The signs had been there, long before the campaign, even long before Hewzane’s commission, and they had been observed not only by Hewzane, but by those abroad who were students of the island country, students who viewed with disfavour the independent turn taken by Brennis Fourth. Then there was the question of Ika, the unhealthy rumours that had been circulating. Since her arrival, Gehan’s sanity had been eroding ever more quickly, and now, perhaps, with the events of the preceding day, he had come to the very borders of madness.
“See to it then, Hewzane.”
“Very good, my lord.” He signalled to a man nearby. “You! Fetch me the shouting-cone!”
* * *
Lady Brennis shuddered and tried to avert her face.
“Tell me!” Tagart said, and turned her chin so that her eyes were looking into his own. Her whole body was trembling; her composure had crumbled at last, unable to withstand this latest blow.

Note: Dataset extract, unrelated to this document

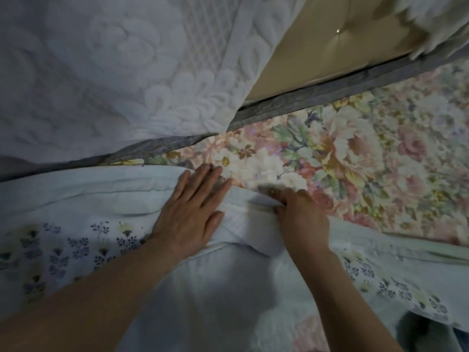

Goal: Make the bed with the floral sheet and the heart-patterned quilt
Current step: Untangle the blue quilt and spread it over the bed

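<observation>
We count two grips, a left grip (187,212) and a right grip (302,217), each on a bare forearm, so two forearms. On the left grip we count five fingers (203,181); those of the right are too blurred to count. We count one floral sheet (355,153), one white quilted cover (114,72), one sprig-printed cloth (76,245), one grey striped band (317,94) and one tan padded panel (317,54) bearing one button (337,31).

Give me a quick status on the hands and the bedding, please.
Left hand flat on pale cloth. Right hand grips its fold. Rose-print fabric bare beyond; white quilted layer behind.
</observation>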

“Yes!” she cried. “They slept together. He’s in love with her and he’s insane!”
They were upstairs in the bedchamber where Lady Brennis and Rian, her body-slave, had been confined. Tagart had run to the residence from the crowd in the outer enclosure. Although no one there knew anything about the Flint Lord’s sister, Klay had been recognized from the General’s description as the man the Flint Lord wanted. But Klay was dead; and no answer had yet been given.

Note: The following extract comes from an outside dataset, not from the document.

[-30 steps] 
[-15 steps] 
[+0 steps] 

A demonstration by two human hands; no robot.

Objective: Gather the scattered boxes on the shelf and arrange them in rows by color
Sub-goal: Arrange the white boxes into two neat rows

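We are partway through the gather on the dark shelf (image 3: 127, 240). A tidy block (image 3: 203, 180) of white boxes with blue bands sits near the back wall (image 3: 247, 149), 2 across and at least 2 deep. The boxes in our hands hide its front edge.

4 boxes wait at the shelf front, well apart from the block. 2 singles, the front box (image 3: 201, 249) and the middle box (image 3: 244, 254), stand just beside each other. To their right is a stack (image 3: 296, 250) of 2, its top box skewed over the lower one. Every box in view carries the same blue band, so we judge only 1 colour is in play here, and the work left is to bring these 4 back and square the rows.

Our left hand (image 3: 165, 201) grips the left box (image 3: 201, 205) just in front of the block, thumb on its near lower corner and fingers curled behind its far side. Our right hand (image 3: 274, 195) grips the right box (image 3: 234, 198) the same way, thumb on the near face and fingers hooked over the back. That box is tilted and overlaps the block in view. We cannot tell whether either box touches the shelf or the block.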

Tagart went downstairs and started across the enclosure. Since the first hours of the siege, since fearing that Bubeck might not come, his mind had been almost permanently engaged in trying to solve the intractable problem which had its roots in a single fact: by shutting the gates, the nomads had cut themselves off from the outside world. The soldiers were free to draw on the resources of the countryside around them; they could change their position as they wished: they had no fixed or vulnerable point. In order to get at and kill the Flint Lord, these circumstances would have to change.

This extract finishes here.